The only conduct that Clear Choice cites as evidence of an implied license is the fact that Cellucom, TracFone's master wholesaler, appeared to agree to allow Clear Choice to be a retailer of TracFone products, that Clear Choice was provided access to designated TracFone artwork and an Internet portal of customer accounts, and that TracFone allowed Cellucom to select the retailers of TracFone's products [D.E. 82 at 9–11]. Even if the Court were to conclude that a factfinder could find an implied license based on these limited facts, Clear Choice has not shown how its use of TracFone's marks would fall within the scope of this implied license. A license is Bunn–O–Matic Corp. v. Bunn Coffee Serv., Inc.,88 F.Supp.2d 914, 921–22 (C.D.Ill.2000); see also4 McCarthy on Trademarks § 25:30(“[t]he licensee's use of the mark in a composite or format appearance other than that permitted by the license constitutes an infringement”). Because there has been no evidence presented that would allow a reasonable factfinder to conclude that Clear Choice's use of the marks in its domain names was within the scope of an implied license (assuming that there is sufficient evidence of the existence of an implied license), the Court finds that TracFone's infringement claims are likely to defeat this defense.

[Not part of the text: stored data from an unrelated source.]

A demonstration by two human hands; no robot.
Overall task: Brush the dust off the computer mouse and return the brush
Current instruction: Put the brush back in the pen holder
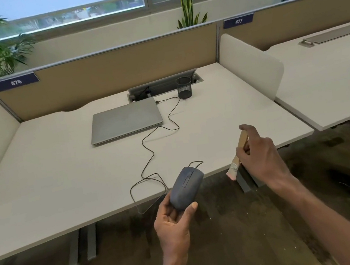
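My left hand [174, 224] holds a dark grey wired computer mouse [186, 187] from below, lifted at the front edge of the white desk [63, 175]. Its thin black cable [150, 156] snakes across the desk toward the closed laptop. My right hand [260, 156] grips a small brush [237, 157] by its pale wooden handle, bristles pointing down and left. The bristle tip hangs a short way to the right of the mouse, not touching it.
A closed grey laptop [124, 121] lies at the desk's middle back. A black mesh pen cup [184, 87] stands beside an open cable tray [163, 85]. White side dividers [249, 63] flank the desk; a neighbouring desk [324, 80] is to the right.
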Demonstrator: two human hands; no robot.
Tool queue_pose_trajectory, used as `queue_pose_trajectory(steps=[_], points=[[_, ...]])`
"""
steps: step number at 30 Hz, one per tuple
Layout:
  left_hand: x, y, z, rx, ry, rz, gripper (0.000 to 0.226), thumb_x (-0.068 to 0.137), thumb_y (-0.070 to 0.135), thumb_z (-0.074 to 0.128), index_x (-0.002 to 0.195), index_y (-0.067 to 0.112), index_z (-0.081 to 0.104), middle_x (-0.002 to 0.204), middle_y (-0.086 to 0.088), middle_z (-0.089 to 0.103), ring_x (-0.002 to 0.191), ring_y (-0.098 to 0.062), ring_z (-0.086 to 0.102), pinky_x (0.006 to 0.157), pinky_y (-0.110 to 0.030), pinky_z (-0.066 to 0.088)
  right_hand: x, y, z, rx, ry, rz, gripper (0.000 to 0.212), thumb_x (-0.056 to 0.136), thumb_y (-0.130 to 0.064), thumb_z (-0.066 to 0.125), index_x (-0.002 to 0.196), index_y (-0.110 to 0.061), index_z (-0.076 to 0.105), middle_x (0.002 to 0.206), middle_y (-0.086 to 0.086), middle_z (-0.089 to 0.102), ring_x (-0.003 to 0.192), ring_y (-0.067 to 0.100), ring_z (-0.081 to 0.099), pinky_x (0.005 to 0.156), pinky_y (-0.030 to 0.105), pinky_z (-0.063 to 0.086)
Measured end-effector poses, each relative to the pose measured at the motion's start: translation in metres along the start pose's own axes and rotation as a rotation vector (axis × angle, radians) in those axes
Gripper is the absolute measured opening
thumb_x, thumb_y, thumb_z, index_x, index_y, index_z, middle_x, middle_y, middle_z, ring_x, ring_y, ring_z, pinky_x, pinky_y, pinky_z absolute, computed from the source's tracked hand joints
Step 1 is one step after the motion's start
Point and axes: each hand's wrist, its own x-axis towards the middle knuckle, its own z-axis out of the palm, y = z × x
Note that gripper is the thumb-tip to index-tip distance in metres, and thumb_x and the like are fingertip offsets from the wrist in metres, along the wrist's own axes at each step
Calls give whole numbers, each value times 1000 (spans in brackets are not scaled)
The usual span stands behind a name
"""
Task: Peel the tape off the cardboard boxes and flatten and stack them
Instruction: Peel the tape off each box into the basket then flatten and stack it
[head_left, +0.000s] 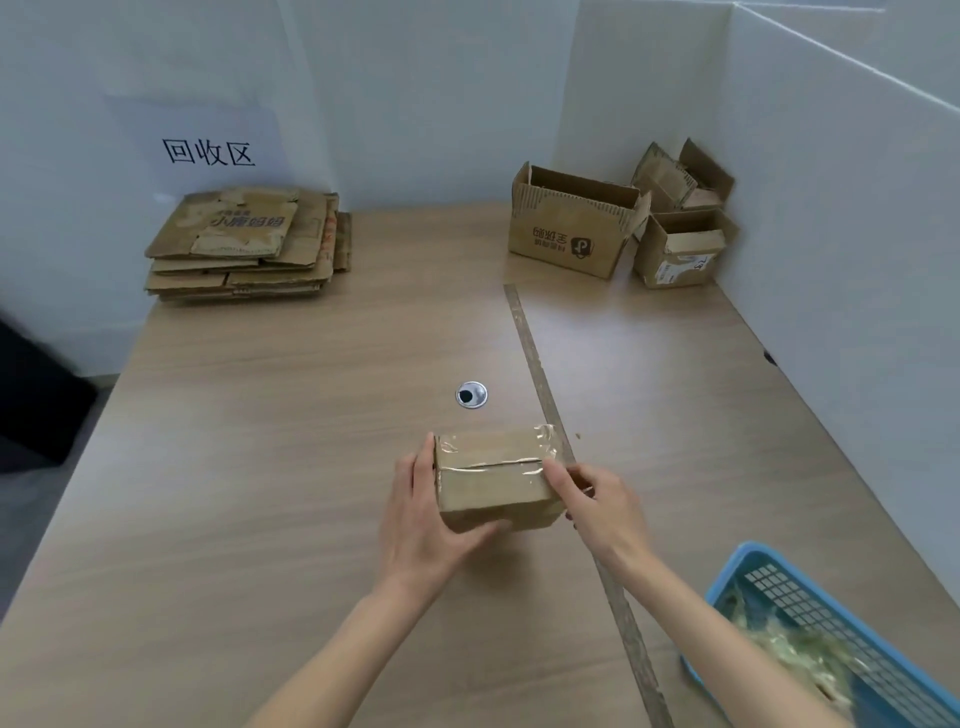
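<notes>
Near the table's front centre, the left hand (421, 512) grips one small taped box (496, 480), fingers wrapped on its left side and thumb under the near edge. The right hand (597, 499) pinches clear tape (545, 465) at the box's right end. Three open boxes (576, 223) stand at the far right corner. One stack of flattened cardboard (249, 244) lies far left, below a wall sign (208, 152). One blue basket (841, 639) with crumpled tape sits at the near right. The wooden table (260, 467) has a tape strip (540, 364) and one round grommet (471, 395); white panels wall it in.
</notes>
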Motion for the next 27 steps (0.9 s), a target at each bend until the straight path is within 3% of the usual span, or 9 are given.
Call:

Nor does Clear Choice's naked license defense appear likely to succeed. Clear Choice argues that TracFone has failed to exercise control over its marks, and TracFone is therefore estopped from challenging Clear Choice's use of the marks [D.E. 82 at 11–12]. “It is true that the law imposes a duty upon a licensor (such as a franchisor) to supervise a licensee's use of the licensor's own trademark.” Mini Maid Servs. Co. v. Maid Brigade Sys., Inc.,967 F.2d 1516, 1519 (11th Cir.1992)(citing Ron Matusalem & Matusa, Inc. v. Ron Matusalem, Inc.,872 F.2d 1547, 1551 (11th Cir.1989)). Most circuits, including the Eleventh Circuit, have held that such “naked licensing” may lead to abandonment of the mark. See Mini Maid,967 F.2d at 1519(“[the] duty of supervision derives from the Lanham Act's abandonment provisions, which specify that a registrant's mark may be canceled if the registrant fails to control its licensees' use of the licensed mark”); see also Babbit Elecs., Inc. v. Dynascan Corp.,38 F.3d 1161, 1180 (11th Cir.1994); Exxon Corp. v. Oxxford Clothes, Inc.,109 F.3d 1070, 1075–76 (5th Cir.1997); Doeblers' Penn. Hybrids, Inc. v. Doebler,442 F.3d 812, 823 (3d Cir.2006); Dawn Donut Co. v. Hart's Food Stores,267 F.2d 358, 367 (2d Cir.1959). But “because a finding of abandonment works an involuntary forfeiture of rights, federal courts uniformly agree that defendants asserting an abandonment defense face a ‘stringent,’ ‘heavy’ or ‘strict burden of proof.’ ” Cumulus Media, Inc. v. Clear Channel Commc'ns,304 F.3d 1167, 1175 (11th Cir.2002). Given the “heavy” burden required to show that TracFone abandoned its marks by naked licensing, and the minimal evidence of an implied license from TracFone to Clear Choice, the Court finds that TracFone's infringement claims are likely to prevail over Clear Choice's naked licensing defense.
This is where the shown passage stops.